Color and pattern are fundamental instruments in the work of Chicago-based artist Judy Ledgerwood (American, born 1959)—attributes she has been dynamically refining in her oversized canvases, installations, and ceramics since the 1980s.
For over 30 years her work has been distinguished by a visual vocabulary comprising intentionally decorative motifs that, at times, extend well beyond the edge of the canvas, taking over entire walls or rooms. Ledgerwood derives the circles, quatrefoils, and seedlike forms that often populate her work from symbolic shapes associated with Paleolithic and Neolithic goddess cultures throughout Europe, though they also recall patterns used in fashion, design, and the decorative arts.
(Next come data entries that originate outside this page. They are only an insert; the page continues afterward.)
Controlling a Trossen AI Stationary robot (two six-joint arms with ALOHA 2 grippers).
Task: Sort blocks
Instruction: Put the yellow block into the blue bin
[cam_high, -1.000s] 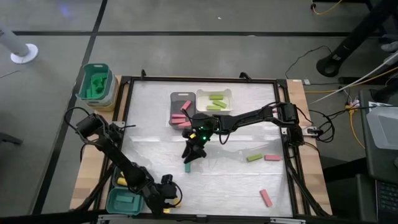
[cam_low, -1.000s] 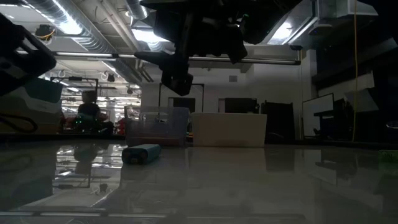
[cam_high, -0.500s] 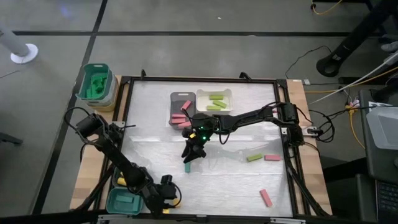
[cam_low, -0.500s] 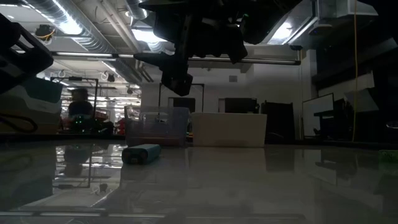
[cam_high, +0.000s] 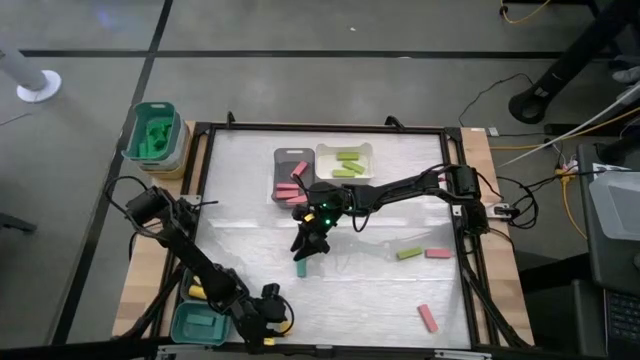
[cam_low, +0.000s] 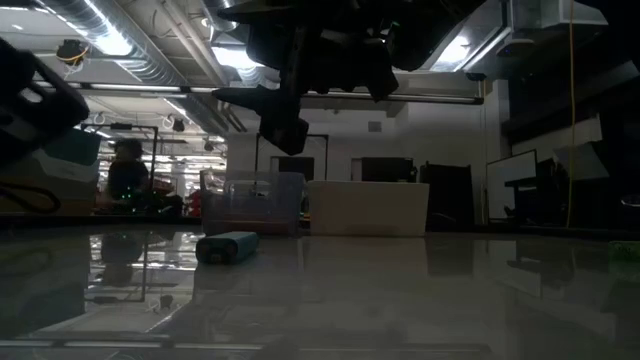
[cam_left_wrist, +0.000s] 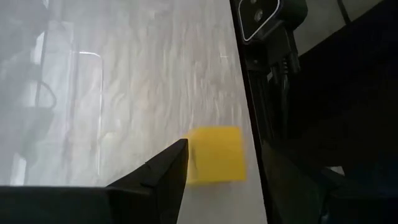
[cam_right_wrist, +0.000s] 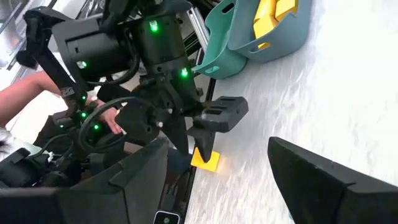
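Note:
A yellow cube (cam_left_wrist: 214, 154) lies on the table at its near edge, beside the frame rail; it also shows in the high view (cam_high: 285, 323). My left gripper (cam_left_wrist: 224, 171) is open, with one finger on each side of the cube. My right gripper (cam_high: 305, 245) is open and empty at mid-table, hanging above a teal block (cam_high: 300, 268) that lies flat; the low view shows the block (cam_low: 228, 245) below the gripper (cam_low: 285, 130). Loose on the right lie a green bar (cam_high: 408, 253) and two pink bars (cam_high: 438, 253) (cam_high: 428, 318). My left gripper points down at the yellow cube, which sits flat on the table between the fingers. One side of the cube (cam_left_wrist: 191, 155) lies right against one fingertip (cam_left_wrist: 174, 163); I cannot tell whether they touch. The other finger stands apart from it.
A grey tray (cam_high: 291, 160) with pink bars and a white tray (cam_high: 346, 150) with green bars stand at the far middle. A teal bin (cam_high: 198, 322) holding yellow blocks sits at the near left corner. Another teal bin (cam_high: 152, 133) stands off the far left. A black frame (cam_high: 465, 270) rims the table.

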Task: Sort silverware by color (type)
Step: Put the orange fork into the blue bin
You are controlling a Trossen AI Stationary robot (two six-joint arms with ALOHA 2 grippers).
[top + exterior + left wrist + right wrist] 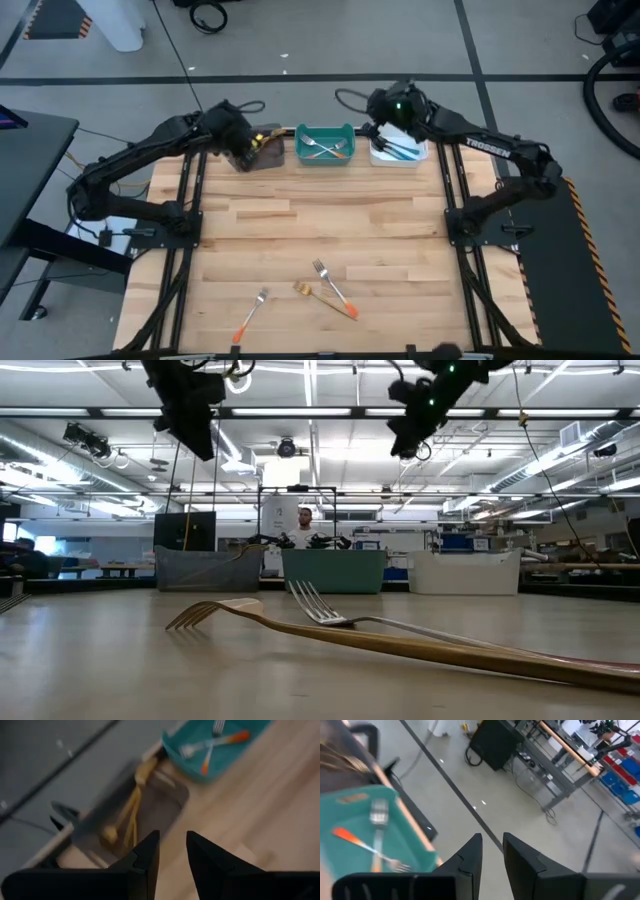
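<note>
At the far left of the bench (pixel 320 225), the left claw (pixel 240 150) hovers over the grey bin (pixel 262 150), fingers parted and holding nothing; gold forks (pixel 131 815) already lie inside. Next along, the teal bin (pixel 325 145) holds two orange-handled forks (pixel 327 149). The white bin (pixel 398 152) holds blue-handled forks (pixel 400 149), and the right claw (pixel 385 120) hangs above its rim — jaws apart, empty.

Three pieces remain unsorted near the front edge: an orange-handled fork (pixel 250 315) to the left, then a gold fork (pixel 318 294) crossed by a second orange-handled fork (pixel 335 289).

Judged step: both arms stand between deliveries. The next move calls for a reach back across the bench — probably the left claw to the lone fork, since the crossed pair requires lifting the upper fork first.
</note>
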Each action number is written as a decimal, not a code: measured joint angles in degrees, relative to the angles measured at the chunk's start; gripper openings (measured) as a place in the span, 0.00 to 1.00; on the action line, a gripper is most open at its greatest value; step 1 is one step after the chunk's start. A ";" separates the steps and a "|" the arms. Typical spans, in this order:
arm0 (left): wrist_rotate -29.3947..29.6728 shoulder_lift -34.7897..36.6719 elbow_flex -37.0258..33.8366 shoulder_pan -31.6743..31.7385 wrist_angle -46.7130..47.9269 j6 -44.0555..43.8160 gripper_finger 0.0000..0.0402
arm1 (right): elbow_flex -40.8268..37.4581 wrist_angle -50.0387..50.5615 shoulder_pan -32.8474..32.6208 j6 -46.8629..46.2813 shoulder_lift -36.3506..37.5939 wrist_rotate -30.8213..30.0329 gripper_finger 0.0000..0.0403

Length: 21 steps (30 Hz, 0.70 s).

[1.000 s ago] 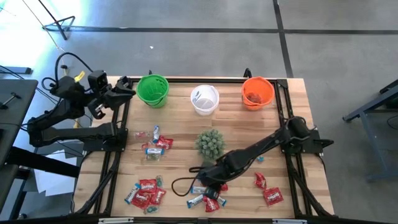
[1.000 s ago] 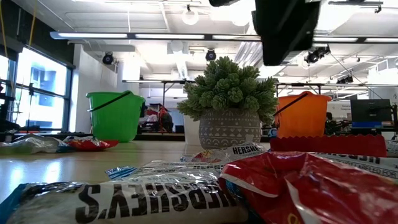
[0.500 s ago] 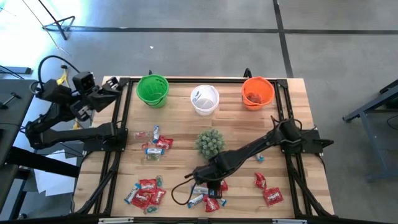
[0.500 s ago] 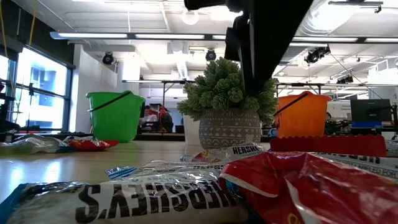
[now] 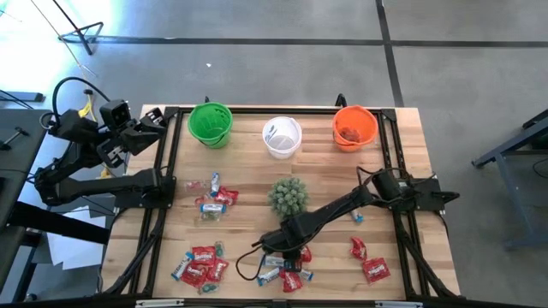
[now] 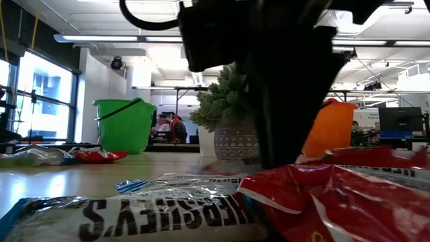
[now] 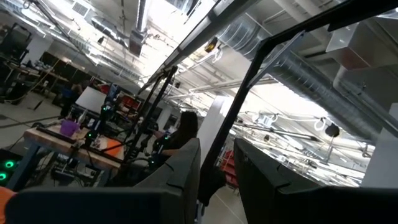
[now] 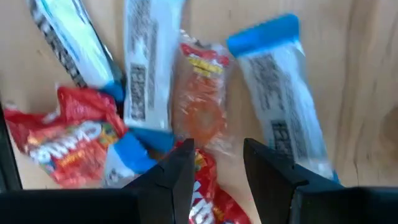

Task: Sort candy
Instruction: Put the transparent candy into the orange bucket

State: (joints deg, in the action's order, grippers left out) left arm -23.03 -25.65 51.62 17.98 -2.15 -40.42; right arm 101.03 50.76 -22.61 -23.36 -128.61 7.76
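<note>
Your right gripper [image 8: 214,163], fingers parted and empty, hangs low over the candy [image 5: 287,269] at the table's six o'clock, while your left gripper [image 5: 158,122], slightly parted, waits at ten o'clock.

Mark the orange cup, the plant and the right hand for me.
orange cup [image 5: 354,127]: high view, on its rim and inside.
plant [image 5: 289,195]: high view, middle of the spiky green top.
right hand [image 8: 214,163]: right wrist view, midway between its fingertips, over the candy.
</note>
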 joint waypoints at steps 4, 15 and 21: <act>0.00 0.00 0.00 0.00 0.00 0.00 0.20 | -0.02 -4.21 0.08 0.28 -0.11 0.00 0.33; 0.00 -0.02 0.00 0.00 0.00 0.04 0.20 | -0.07 -7.63 0.11 -1.23 -1.73 3.08 0.33; 0.00 -0.04 0.00 -0.01 0.00 0.07 0.20 | 0.38 -7.07 0.11 -2.72 -1.69 2.70 0.33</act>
State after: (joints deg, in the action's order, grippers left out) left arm -23.03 -25.69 51.62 17.96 -2.15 -40.36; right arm 101.41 43.70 -22.50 -26.09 -130.30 10.46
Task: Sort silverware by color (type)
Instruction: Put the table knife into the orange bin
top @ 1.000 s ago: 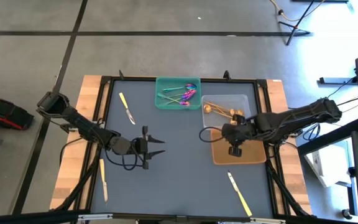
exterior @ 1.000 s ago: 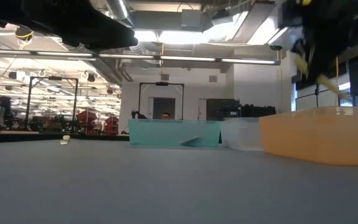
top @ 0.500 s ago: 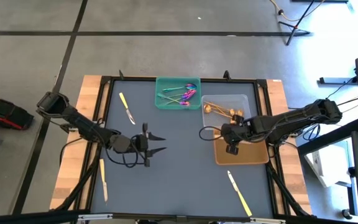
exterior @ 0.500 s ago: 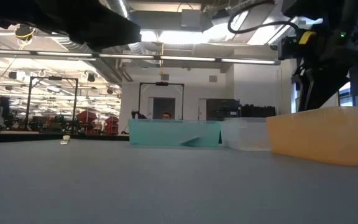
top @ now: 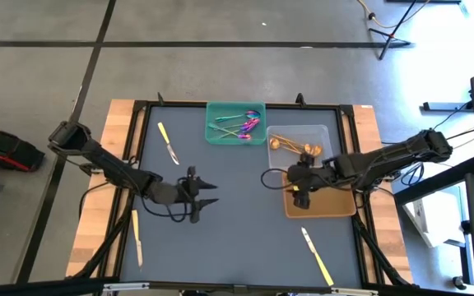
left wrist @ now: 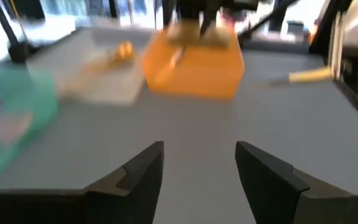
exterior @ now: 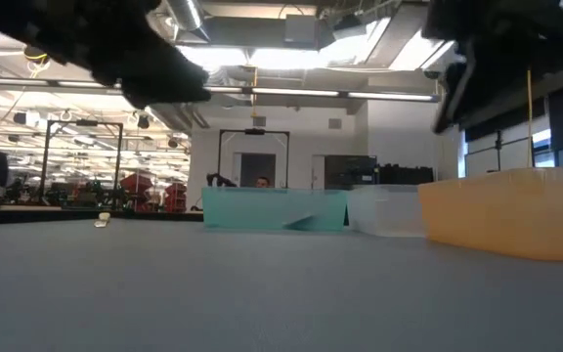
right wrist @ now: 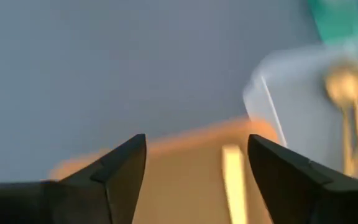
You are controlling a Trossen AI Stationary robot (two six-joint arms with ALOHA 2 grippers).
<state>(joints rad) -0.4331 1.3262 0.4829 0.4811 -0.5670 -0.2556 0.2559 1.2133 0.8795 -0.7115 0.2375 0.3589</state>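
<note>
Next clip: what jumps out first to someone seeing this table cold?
Three trays at the table's far side: a green tray of purple spoons, a clear tray of gold spoons, and an orange tray beneath the right gripper, fingers open. Pale yellow knives lie scattered on the mat.

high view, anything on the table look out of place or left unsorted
Three pale knives lie loose on the mat, outside any tray: one near the far left, one at the left edge, one near the front right. Nothing looks spilled or damaged.
</note>
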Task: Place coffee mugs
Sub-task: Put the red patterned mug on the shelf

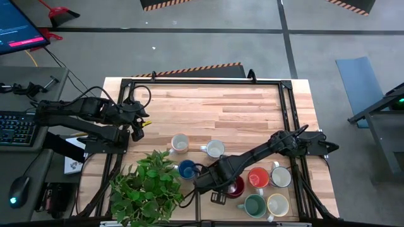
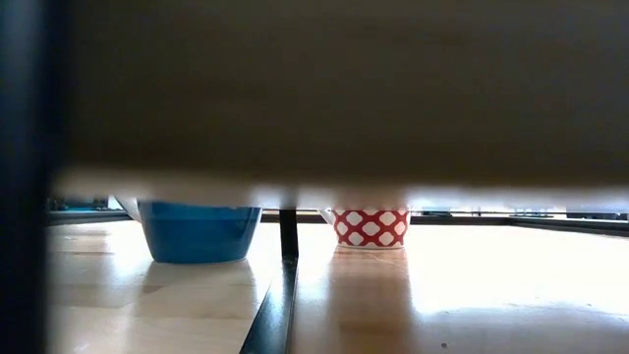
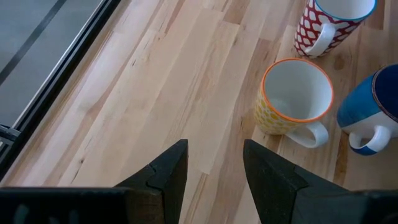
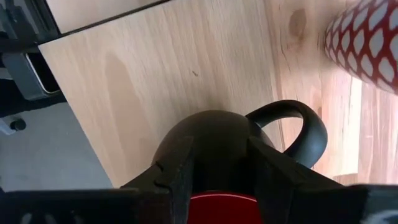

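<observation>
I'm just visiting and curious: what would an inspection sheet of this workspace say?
Surface: wooden table, far half bare.
Job's things: eight mugs at the near edge, among them a blue mug and a green mug.
Clutter: potted plant.
Grippers: left claw open over bare wood; right claw shut on the dark red mug.
Cables: dark cable loop by the left arm.
Surroundings: keyboard, mouse, monitor.

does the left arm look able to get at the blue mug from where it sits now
Probably yes. The left gripper has its jaws open over bare wood, and only the yellow mug stands beside the blue mug, not across the way.
</observation>
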### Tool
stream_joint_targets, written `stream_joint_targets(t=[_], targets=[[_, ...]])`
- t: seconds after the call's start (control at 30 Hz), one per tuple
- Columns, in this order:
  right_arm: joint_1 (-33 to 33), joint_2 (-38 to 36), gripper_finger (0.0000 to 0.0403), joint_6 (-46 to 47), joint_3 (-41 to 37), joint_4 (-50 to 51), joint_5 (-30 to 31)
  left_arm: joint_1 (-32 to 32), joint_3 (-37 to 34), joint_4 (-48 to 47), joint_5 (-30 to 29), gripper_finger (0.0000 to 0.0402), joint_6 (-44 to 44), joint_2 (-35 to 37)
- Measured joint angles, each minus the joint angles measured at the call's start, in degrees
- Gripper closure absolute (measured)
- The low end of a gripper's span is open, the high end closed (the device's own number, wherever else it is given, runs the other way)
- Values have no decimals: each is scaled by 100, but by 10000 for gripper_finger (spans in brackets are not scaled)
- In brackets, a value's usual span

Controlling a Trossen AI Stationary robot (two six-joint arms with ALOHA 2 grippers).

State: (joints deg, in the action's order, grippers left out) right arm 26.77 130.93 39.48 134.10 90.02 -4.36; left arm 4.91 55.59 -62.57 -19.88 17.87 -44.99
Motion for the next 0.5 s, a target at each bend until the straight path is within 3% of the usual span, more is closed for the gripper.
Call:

“My work challenges the authority of the grid by creating paintings that provoke an optical experience often characterized by afterimages, retinal fatigue, and other fugitive, ephemeral, and transient experiences that cannot be predicted, controlled, or legislated,” says Ledgerwood. Using intense colors, she organizes the forms within triangles and chevrons that the artist perceives as ciphers of feminine power.
This spring Ledgerwood’s work occupies the Art Institute’s Bluhm Family Terrace, covering the vertical surfaces in a pink vinyl painted with her signature quatrefoil pattern in gold enamel paint. Central to the installation is the artist’s sustained interest in the relationship between pictorial space and the physical space that contains the work: in this case, the painting depends on the architecture for its structure while also directly challenging it. The pink background, installed in long, horizontal washes of color, gently sags in the center, appearing as if it were a textile pinned at the upper corners. These pink curves filled with floral motifs rebel against the terrace’s strict, vertical architectural elements, while the gold paint—reflective, drippy, and distinctly material—activates the otherwise neutral modernist space.
Chromatic Patterns for the Art Institute of Chicago reaches beyond painting to alter the experience of the space. Indeed the experience itself is heavily mediated by the specific color that defines the space, informally referred to as “drunk tank pink,” which has a proven calming effect on those exposed to it. The profound physical, mental, and emotional effects of color are essential both to this particular installation and to Ledgerwood’s entire body of work.